Im still in planning stages for converting my existing low tech 180L Juwel Vision tank (with lots of fish & shrimp in a community setup) to a high-tech aquascape.

Over the last week I have tried to read _EVERYTHING_ I can find on substrate choice - the pros, the cons and the experience of all you guys.
(Many thanks to, among others, George Farmer for his superb article, and ceg4048 for some superb forum posts and helping to explain the science behind it all)

Can you please double check my choice, and reasoning and make sure I haven't made any blunders (either in terms of the science, but also in terms of marketing hype!)

OK, so Ive decided to scoop out all my existing pea gravel and replace it with:
*RED SEA FLORA BASE*

Here is my reasoning:
- will be going into an existing tank so dont want an Ammonia/Nitrite spike
- is a complete substrate so doesnt need mixing or combining with a base layer
- suitable for my loaches and cats with barbels
- good CEC properties
- low(er) cost
- i want a dark brown/red substrate ideally (black is ok too)

I would have loved to use ADA Amazonia Soil and cost wise I can afford this (just!) but from the sounds of it the ammonia spike would be terrible to control and my shrimp (and fish!) would suffer.

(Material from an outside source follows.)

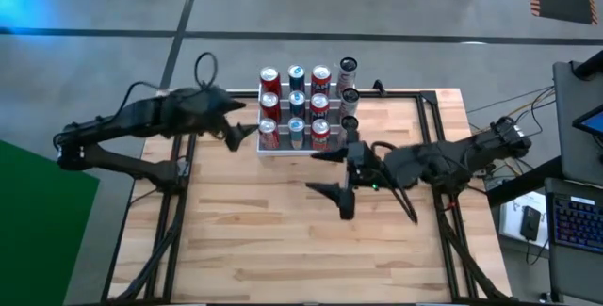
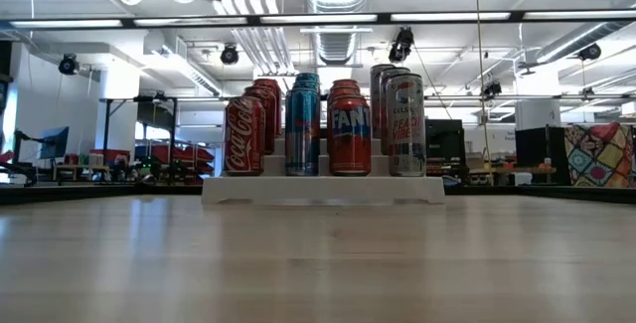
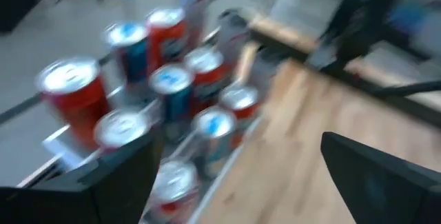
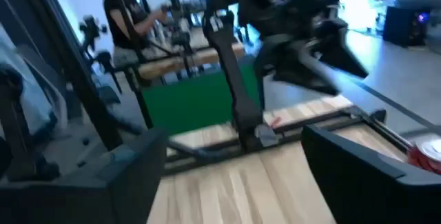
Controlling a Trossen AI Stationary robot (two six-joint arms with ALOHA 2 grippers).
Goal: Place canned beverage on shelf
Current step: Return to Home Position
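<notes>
Shelf [image 2: 323, 190]: white 3-step rack, upper centre of the high view, on the wooden table [image 1: 283, 240]. Contents: 12 upright cans, 4 per tier, in columns of 3 red cola cans [image 2: 243, 136], 3 blue cans [image 2: 303, 132], 3 Fanta cans [image 2: 350, 136] and 3 silver cans [image 2: 405, 124]. Left gripper [image 1: 242, 122]: just left of the shelf, fingers spread, nothing held. Right gripper [image 1: 327, 172]: frame centre, below the shelf's right end, fingers spread wide, nothing held.

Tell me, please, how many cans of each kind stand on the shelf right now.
Red Coca-Cola cans: 3
Blue cans: 3
Red Fanta cans: 3
Silver cans: 3
Total: 12 cans, all on the shelf
</notes>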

So does RedSea FLora Base truly tick all the boxes or is there something better for my setup?

I am planning to run:
180L bow-fronted tank
2 x 36w T5 lighting
a 2Kg Co2 FE, through a glass diffuser
Ei daily dosing
50% weekly water changes (thanks LondonDragon for making this so much easier with your excellent 'superSucker' thread!)

Thanks so much guys.
Really appreciate this forum and the excellent help its giving me 

Andrew.


----------



## ceg4048 (9 Jan 2013)

Hi,
Thanks for the kind words. Glad you find the data useful. This is as good a choice as any. I guess you could have also used Akadama at those prices. Some report mushiness after a couple years, others that it holds it's integrity.

ADA also make 
	

	
	
		
		



		
			





 as well as






These two types are also softer clay and neither of these contain NPK so there is no issue with NH3. It's only the Amazonia that is enriched. Might want to have a look at either of those.

Cheers,


----------



## AndrewH (9 Jan 2013)

Thanks so much for the extra info Clive, its good to know my choice wasnt too bad!

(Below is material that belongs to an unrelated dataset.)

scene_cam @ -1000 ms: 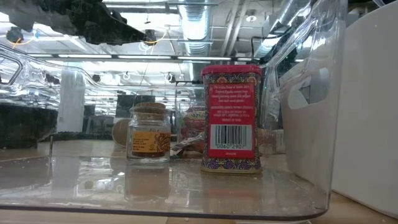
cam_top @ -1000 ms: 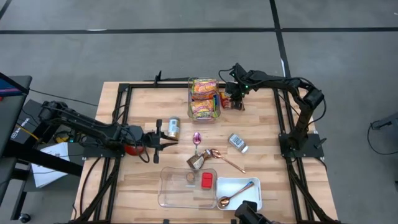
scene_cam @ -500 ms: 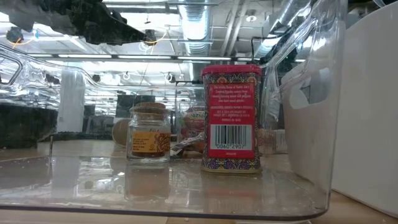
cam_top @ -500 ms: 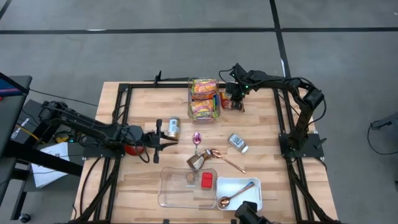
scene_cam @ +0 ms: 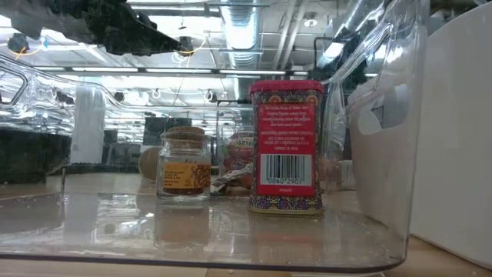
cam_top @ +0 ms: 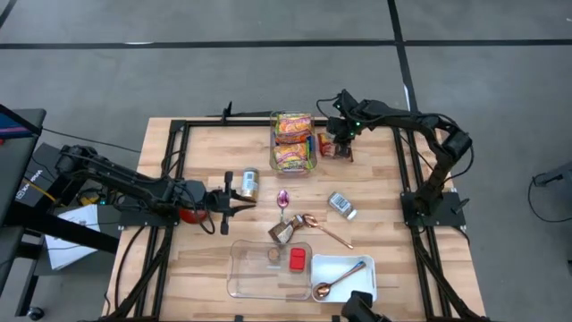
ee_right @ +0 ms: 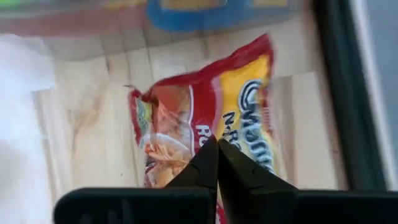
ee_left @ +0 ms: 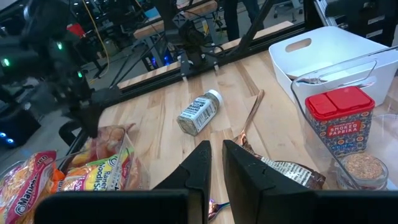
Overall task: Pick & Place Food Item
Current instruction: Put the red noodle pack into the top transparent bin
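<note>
My right tool (cam_top: 339,143) is at the far side of the wooden table (cam_top: 206,268), just right of a clear bin of noodle packets (cam_top: 291,141). Its two dark fingers (ee_right: 205,163) are pressed together with a red and yellow snack packet (ee_right: 205,124) pinched between their tips; in the right wrist view the packet looks crumpled where the tips meet. In the high view the packet (cam_top: 338,148) sits under the tool, close beside the bin, and I cannot tell whether it is off the wood.

My left tool (cam_top: 239,199) waits at the left middle of the table, pointing toward the centre, with its fingers (ee_left: 200,167) nearly together and nothing between them. Just beyond it stands a small can (cam_top: 249,183).

In the middle of the table lie a pink spoon (cam_top: 283,200), a crumpled dark foil wrapper (cam_top: 284,232), a copper spoon (cam_top: 326,231) and a small spice bottle (cam_top: 340,205) on its side. Near the front edge is a clear plastic tray (cam_top: 246,277) holding a red spice tin (cam_top: 298,259) and a small cork-topped jar (cam_top: 274,255). Touching its right side is a white tray (cam_top: 362,288) with another copper spoon (cam_top: 335,281) lying in it.

The low view looks through the clear tray wall at the upright red tin (scene_cam: 285,146) and the jar (scene_cam: 184,165) to its left
</note>
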Robot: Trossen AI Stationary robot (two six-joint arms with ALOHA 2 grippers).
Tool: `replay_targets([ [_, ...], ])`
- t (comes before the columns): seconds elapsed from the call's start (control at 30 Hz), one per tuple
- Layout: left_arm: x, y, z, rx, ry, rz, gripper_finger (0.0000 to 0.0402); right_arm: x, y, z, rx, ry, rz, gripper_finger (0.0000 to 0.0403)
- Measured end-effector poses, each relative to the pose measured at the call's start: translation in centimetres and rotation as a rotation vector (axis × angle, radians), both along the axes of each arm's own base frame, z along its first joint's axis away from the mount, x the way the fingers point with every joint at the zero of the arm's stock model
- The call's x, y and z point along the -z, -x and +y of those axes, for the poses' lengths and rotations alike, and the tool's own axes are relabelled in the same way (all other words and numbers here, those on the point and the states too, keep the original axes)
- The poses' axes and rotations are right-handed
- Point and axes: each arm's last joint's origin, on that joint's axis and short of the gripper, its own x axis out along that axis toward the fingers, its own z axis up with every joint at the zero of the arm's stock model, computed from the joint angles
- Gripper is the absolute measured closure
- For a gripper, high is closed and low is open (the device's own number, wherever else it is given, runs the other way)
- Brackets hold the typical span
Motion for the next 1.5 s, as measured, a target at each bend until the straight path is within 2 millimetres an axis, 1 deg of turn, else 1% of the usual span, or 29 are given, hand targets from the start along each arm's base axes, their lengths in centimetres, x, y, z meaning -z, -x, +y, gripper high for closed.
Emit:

Im very interested in the ADA soil you mention, however I have heard multiple people say that the ADA soils only last about a year before breaking down into "gloop"
Ideally, my new tank will run for years so would be keen on using a substrate that can go the distance.

What u think?


----------



## LondonDragon (9 Jan 2013)

AndrewH said:


> however I have heard multiple people say that the ADA soils only last about a year before breaking down into "gloop"

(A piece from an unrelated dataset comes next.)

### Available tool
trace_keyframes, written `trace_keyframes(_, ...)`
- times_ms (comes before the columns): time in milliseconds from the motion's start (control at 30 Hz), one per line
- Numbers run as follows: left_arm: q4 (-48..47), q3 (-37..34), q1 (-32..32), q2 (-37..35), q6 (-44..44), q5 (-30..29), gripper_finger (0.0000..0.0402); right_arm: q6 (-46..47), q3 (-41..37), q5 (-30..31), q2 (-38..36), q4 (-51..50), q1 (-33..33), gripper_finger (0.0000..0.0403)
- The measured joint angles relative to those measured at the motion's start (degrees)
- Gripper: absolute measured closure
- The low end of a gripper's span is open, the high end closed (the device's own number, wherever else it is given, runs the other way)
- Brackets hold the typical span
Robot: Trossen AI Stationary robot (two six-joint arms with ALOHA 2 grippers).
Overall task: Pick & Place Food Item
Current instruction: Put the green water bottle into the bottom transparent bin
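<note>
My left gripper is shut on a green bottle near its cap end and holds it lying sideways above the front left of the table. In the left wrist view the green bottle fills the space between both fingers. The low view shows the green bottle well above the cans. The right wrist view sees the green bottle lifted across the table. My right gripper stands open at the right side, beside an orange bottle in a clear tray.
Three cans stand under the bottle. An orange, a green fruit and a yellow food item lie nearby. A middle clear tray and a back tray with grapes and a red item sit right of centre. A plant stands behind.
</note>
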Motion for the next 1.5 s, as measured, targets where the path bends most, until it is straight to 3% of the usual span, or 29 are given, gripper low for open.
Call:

You will find that most all in one soils will start to crumble about a year or so, I have not seen one that doesn't (ADA, Florabase, Nature Soil, they all crumble), how kick also depends how often you mess about with the tank, I miss my gravel lol 8 years of no crumbling!!!


----------



## Matt Warner (9 Jan 2013)

Personally, I like to use just plain old gravel, either on its own or with a bottom layer such as the Tetra complete substrate. As mulm starts to accumulate in the gravel, you then have a natural, nutritious substrate for the plants. Plants anchor much better into normal gravel too which I like.


----------



## AndrewH (9 Jan 2013)

@Matty - cheers for the feedback mate. Im guessing then that you dont vac the gravel during water changes?

@Dragon - ahh ok, so its not confined to just the ADA range.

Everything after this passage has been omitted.